What is Psoriasis?
Psoriasis is a chronic skin disorder that is commonly characterized by sharply marginated red, scaly plaques or papules that have an overlying silver scale. However, there are several other clinical presentations. The lesions can occur anywhere on the body, however there are several sites where lesions are commonly found including: elbows, knees, sacralgluteal region, scalp, palms and soles. Psoriasis is typically not severe enough to affect general health and the condition is typically managed in an outpatient clinical setting.
How common is Psoriasis? And who is at risk?
The worldwide prevalence of psoriasis ranges from .6 to 4.8%. Men and women are equally affected and the condition affects all races. Psoriasis can present at any age but there tends to be two peaks in the age of onset. One between the ages 20 and 30 and another between 50 and 60. Several risk factors have been identified including heredity, environmental factors such as bacterial infection, trauma, or drug reactions.

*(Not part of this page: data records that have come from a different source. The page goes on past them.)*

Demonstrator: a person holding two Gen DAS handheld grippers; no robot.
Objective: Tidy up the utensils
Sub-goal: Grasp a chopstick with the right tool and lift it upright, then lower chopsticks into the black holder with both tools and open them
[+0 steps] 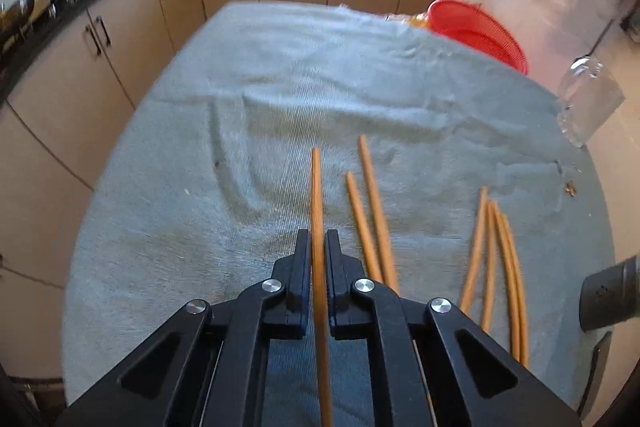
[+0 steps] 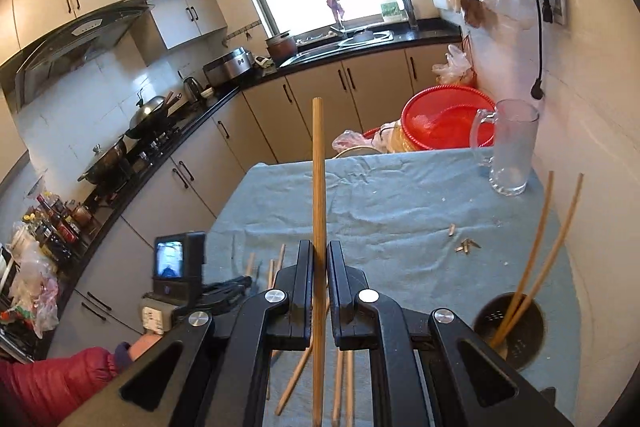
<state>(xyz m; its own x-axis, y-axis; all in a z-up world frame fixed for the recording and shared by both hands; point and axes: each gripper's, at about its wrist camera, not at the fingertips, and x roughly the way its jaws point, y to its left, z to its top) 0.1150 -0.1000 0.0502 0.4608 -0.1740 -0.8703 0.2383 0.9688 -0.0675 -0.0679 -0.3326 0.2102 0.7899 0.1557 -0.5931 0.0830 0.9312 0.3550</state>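
Observation:
My left gripper (image 1: 318,241) is shut on a wooden chopstick (image 1: 317,187) that lies lengthwise between its black fingers, low over the grey-blue cloth (image 1: 280,87). Two loose chopsticks (image 1: 370,207) lie just to its right, and several more (image 1: 496,255) lie further right. My right gripper (image 2: 319,251) is shut on another chopstick (image 2: 318,167), held up above the table and pointing away. At the lower right of the right wrist view stands a dark perforated holder (image 2: 510,323) with two chopsticks (image 2: 540,247) leaning in it.
A clear glass mug (image 2: 512,147) stands at the table's far right by the wall. A red basin (image 2: 448,119) sits beyond the table's far edge. Small scraps (image 2: 466,245) lie on the cloth. The left hand's device and a red sleeve (image 2: 52,379) show at left.

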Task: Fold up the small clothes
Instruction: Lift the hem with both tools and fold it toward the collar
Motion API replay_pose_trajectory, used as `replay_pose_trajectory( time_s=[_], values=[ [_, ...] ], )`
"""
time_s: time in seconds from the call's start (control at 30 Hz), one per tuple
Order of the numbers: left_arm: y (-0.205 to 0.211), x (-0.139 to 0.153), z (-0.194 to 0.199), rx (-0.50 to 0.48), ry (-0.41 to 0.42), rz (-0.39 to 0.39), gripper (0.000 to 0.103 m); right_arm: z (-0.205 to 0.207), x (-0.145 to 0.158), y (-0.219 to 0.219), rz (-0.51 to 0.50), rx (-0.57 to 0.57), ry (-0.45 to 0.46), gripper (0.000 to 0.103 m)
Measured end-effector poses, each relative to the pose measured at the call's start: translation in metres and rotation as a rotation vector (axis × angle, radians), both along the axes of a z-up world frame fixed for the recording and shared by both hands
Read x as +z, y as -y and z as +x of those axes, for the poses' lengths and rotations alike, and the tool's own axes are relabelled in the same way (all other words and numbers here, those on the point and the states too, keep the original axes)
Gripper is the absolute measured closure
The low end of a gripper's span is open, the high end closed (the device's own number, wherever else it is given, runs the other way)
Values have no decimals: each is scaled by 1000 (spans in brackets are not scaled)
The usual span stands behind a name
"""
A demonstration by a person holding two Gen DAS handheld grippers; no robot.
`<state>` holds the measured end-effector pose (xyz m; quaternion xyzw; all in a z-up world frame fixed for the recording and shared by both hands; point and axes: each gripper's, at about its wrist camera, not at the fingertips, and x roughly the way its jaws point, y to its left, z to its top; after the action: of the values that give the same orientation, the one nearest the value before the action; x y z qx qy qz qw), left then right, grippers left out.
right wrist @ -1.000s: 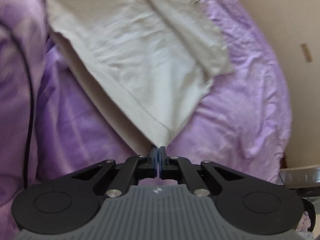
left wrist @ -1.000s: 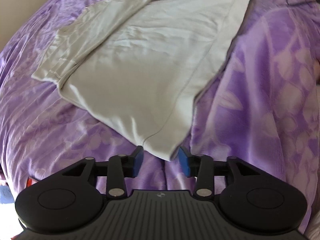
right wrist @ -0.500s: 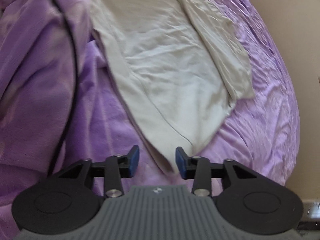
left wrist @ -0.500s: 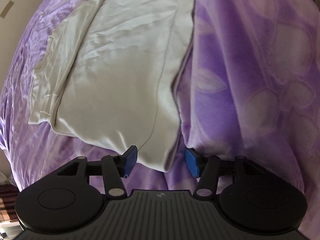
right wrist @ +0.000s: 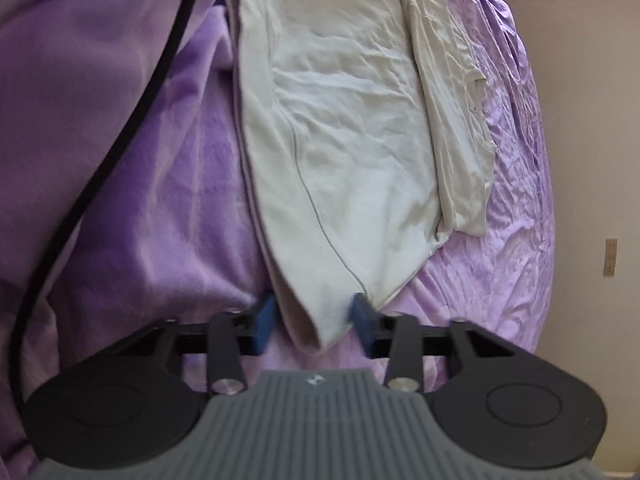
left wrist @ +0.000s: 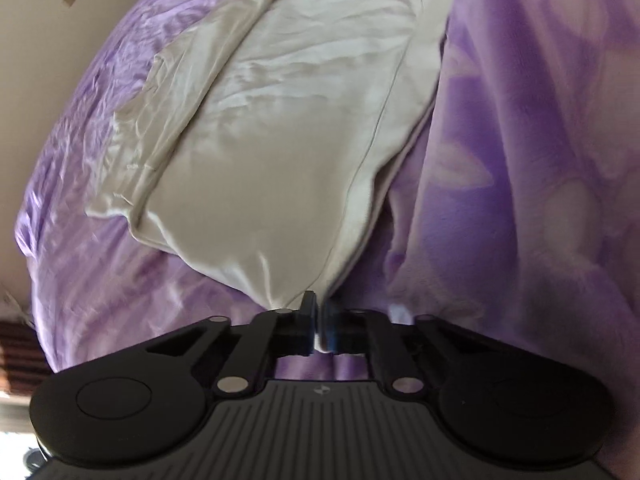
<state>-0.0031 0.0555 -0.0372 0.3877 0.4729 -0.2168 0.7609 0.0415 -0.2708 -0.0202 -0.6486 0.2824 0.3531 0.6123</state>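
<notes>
A cream T-shirt (left wrist: 288, 152) lies folded on a bed with a crinkled lilac sheet (left wrist: 92, 240) and a plush purple blanket (left wrist: 520, 160).

In the left wrist view it fills the middle of the frame, one sleeve tucked along its left edge, and tapers to a corner at the bottom centre. There the left claw (left wrist: 318, 322) is pressed together, pinching that corner.

In the right wrist view the T-shirt (right wrist: 352, 140) runs from top centre to bottom centre. The right claw (right wrist: 314, 326) is closing, its blue pads (right wrist: 262, 326) apart on either side of the lower corner. A black cable (right wrist: 120, 152) curves down the left of the frame over the blanket (right wrist: 80, 80).
</notes>
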Motion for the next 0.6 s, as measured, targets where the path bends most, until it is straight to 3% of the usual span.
replay_pose_trajectory(
  time_s=[0.03, 0.07, 0.13, 0.23, 0.33, 0.6],
  values=[
    [-1, 2, -1, 12, 13, -10, 99, -2, -1, 2, -3, 24, 17, 94],
    [-1, 5, -3, 15, 34, -19, 99, -5, -1, 4, 2, 45, 38, 103],
    [-5, 16, -4, 44, 79, -50, 100, -6, 8, 6, 47, 43, 65, 103],
    [-12, 43, 3, 122, 169, -119, 100, 9, 37, 9, 213, -62, 102, 103],
    [-16, 72, 10, 178, 274, -138, 100, 26, 63, 11, 348, -156, 184, 103],
    [-18, 148, 8, 247, 549, -178, 100, 37, 122, 11, 557, -244, 334, 103]
  ],
)
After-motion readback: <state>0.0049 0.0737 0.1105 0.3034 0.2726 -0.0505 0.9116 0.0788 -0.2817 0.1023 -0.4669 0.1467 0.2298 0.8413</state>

What is the treatment for Psoriasis?
Psoriasis is a frustrating disorder for the patient and they can feel quite miserable as the silvery scale produces flakes and the lesions can be overall bothersome. It is important for the patient to understand that the goal of treatment is to control the disorder, as there is no cure. Treatment for psoriasis is tailored to each individual patient but as a general rule the treatment consists of either topical or systemic therapy. Depending on the severity of the disorder topical treatments can include: topical corticosteroids, emollients, retinoids, topical tacrolimus or pimecrolimus, and localized phototherapy is often an option for recurring disease. Systemic therapies include drugs like methotrexate, retinoids, cyclosporine, and biologic immune modifying agents such as alefacept and infliximab.